Renato Soru ha richiamato l’attenzione sull’accessibilità della tecnologia: la trasformazione digitale non deve generare nuove esclusioni, ma favorire un progresso equo. Marco Landi ha definito l’attuale fase come una rivoluzione diversa dalle precedenti, che richiede investimenti su formazione e comunicazione per preparare scuole, aziende e cittadini a una cultura digitale rinnovata. Entrambi hanno indicato la collaborazione pubblico-privato e l’educazione continua come leve essenziali per un’adozione diffusa e consapevole dell’intelligenza artificiale.

Governance, dati e adozione su larga scala

La prospettiva analitica è stata portata da Enza Iannopollo, vice president e principal analyst di Forrester, che ha presentato dati chiave del Forrester’s State of AI Survey 2026. Dallo studio emerge che il 78% dei decision maker ha già implementato soluzioni di AI generativa o predittiva e che il 67% dei collaboratori utilizza almeno uno strumento di AI generativa o soluzioni interne basate su queste tecnologie. Tuttavia, il tema cruciale non è più l’adozione, ma la capacità di governare l’AI su larga scala: solo il 23% delle organizzazioni dichiara di avere linee guida chiare, mentre circa il 26% non dispone di policy documentate sull’uso dell’AI.

Dal proof of concept al modello operativo

Secondo Forrester, le aziende devono spostare la strategia dalla sperimentazione alla costruzione di modelli strutturati che includano governance, gestione del rischio e principi di responsible AI. Le implicazioni riguardano sicurezza, compliance e responsabilità: per valorizzare i dati e accelerare l’innovazione è necessario definire processi replicabili che rendano l’AI affidabile e sostenibile nel tempo.

Soluzioni pratiche e casi d’uso: dal finance al fashion

Dedagroup ha illustrato gli investimenti e le iniziative concrete messe in campo: oltre 50 milioni di euro investiti negli ultimi dodici mesi per sviluppi legati all’AI e la crescita della controllata Deda Ai, centro di competenza con più di 200 professionisti dedicati all’adozione responsabile e scalabile delle tecnologie.
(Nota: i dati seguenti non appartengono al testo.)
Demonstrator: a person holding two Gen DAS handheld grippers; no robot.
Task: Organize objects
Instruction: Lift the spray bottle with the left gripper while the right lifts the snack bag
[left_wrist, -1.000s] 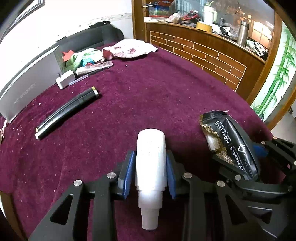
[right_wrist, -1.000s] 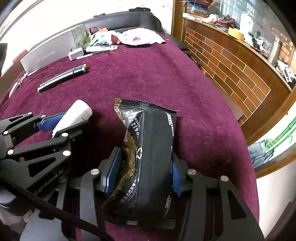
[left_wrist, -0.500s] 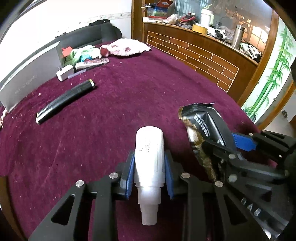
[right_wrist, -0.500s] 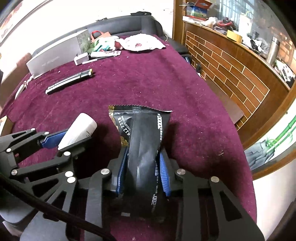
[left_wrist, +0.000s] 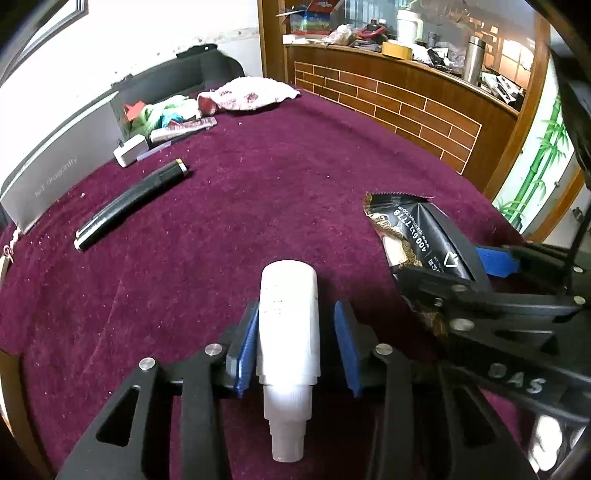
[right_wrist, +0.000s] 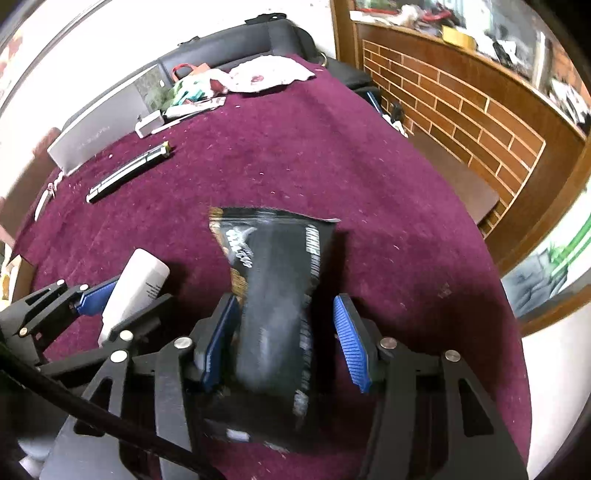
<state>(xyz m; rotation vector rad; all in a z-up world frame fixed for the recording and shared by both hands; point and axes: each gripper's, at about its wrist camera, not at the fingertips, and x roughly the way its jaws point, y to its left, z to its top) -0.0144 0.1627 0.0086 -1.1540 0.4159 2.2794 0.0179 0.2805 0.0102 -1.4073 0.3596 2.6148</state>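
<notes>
A white bottle lies between the fingers of my left gripper, cap end toward the camera. The jaws stand apart, with a gap at the right pad. The bottle also shows in the right wrist view. A black snack packet with gold trim lies between the fingers of my right gripper, blurred. Those jaws are spread, with a gap at the right pad. The packet shows at the right of the left wrist view.
The table has a dark red cloth. A black pen-like case lies at the far left. A grey box, a white charger, wrappers and a cloth crowd the far edge. A brick-patterned counter stands to the right.
Both grippers have opened: the left jaws have parted from the white bottle and the right jaws from the black packet, which looks blurred. Both have drawn back slightly.
</notes>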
Questi asset saranno integrati negli strumenti proprietari destinati a settori come finance, industria, pubblica amministrazione e moda, con l’obiettivo di mettere l’AI al servizio della decisione operativa e della competitività.

In ambito fashion & luxury è stata presentata Stealth Cosmica, la piattaforma AI-based di Deda Stealth, pensata per supportare brand nella gestione di domanda, supply chain e pricing attraverso insight operativi derivati dall’analisi integrata dei dati di mercato e vendita. Sul fronte dei servizi pubblici, i panel hanno affrontato soluzioni di AI sovrana per migliorare l’efficienza amministrativa e l’inclusività dei servizi, mentre nel settore finanziario si è discusso dell’integrazione dell’AI nei sistemi core con attenzione a regulatory, compliance e cybersecurity.
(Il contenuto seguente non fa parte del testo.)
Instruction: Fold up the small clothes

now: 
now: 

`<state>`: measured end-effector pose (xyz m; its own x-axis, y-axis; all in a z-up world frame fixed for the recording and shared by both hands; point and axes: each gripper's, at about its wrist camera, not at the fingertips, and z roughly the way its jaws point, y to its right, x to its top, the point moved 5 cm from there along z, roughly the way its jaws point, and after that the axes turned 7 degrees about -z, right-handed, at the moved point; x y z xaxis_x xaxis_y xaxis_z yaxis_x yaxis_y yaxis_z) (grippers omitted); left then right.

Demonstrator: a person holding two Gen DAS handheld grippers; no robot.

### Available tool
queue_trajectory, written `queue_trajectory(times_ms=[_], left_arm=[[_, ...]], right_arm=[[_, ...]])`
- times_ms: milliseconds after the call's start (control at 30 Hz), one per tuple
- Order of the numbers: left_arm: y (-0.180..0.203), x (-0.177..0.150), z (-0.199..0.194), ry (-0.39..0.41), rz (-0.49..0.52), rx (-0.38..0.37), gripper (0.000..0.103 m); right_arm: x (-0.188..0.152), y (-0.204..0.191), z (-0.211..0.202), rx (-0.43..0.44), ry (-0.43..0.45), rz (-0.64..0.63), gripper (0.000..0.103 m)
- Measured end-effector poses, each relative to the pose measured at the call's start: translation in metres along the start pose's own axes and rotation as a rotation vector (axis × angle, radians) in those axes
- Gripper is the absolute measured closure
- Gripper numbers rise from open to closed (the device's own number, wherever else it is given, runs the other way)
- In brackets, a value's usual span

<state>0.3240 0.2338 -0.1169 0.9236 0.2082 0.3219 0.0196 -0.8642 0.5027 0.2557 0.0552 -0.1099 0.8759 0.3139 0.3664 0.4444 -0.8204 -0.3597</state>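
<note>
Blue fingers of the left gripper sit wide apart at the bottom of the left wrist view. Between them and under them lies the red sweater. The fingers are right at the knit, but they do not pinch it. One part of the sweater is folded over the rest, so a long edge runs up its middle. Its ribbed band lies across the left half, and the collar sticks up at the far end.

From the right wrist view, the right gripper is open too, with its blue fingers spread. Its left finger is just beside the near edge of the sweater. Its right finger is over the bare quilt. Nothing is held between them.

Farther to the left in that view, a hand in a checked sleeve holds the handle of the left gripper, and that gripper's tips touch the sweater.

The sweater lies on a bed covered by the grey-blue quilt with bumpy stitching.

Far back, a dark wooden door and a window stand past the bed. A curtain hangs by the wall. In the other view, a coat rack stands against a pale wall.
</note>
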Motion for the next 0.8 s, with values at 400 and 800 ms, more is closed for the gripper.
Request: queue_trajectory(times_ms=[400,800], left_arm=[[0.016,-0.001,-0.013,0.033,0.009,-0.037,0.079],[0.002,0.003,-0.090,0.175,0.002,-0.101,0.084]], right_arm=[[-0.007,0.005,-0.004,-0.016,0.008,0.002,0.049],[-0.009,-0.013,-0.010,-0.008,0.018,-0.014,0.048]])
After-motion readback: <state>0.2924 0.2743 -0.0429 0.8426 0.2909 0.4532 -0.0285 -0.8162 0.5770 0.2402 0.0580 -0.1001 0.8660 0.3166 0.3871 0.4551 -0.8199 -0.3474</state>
Dedapulse 2026 si è svolto anche grazie al contributo di partner tecnologici e di consulenza che partecipano al programma Alliances di Dedagroup: nomi come Microsoft, Mastercard, Aruba, PwC e altri hanno rafforzato il dialogo su soluzioni integrate per la trasformazione digitale. L’evento ha confermato che la sfida principale non è più se adottare l’AI, ma come farlo in modo scalabile, etico e orientato al valore reale per imprese, cittadini e territori.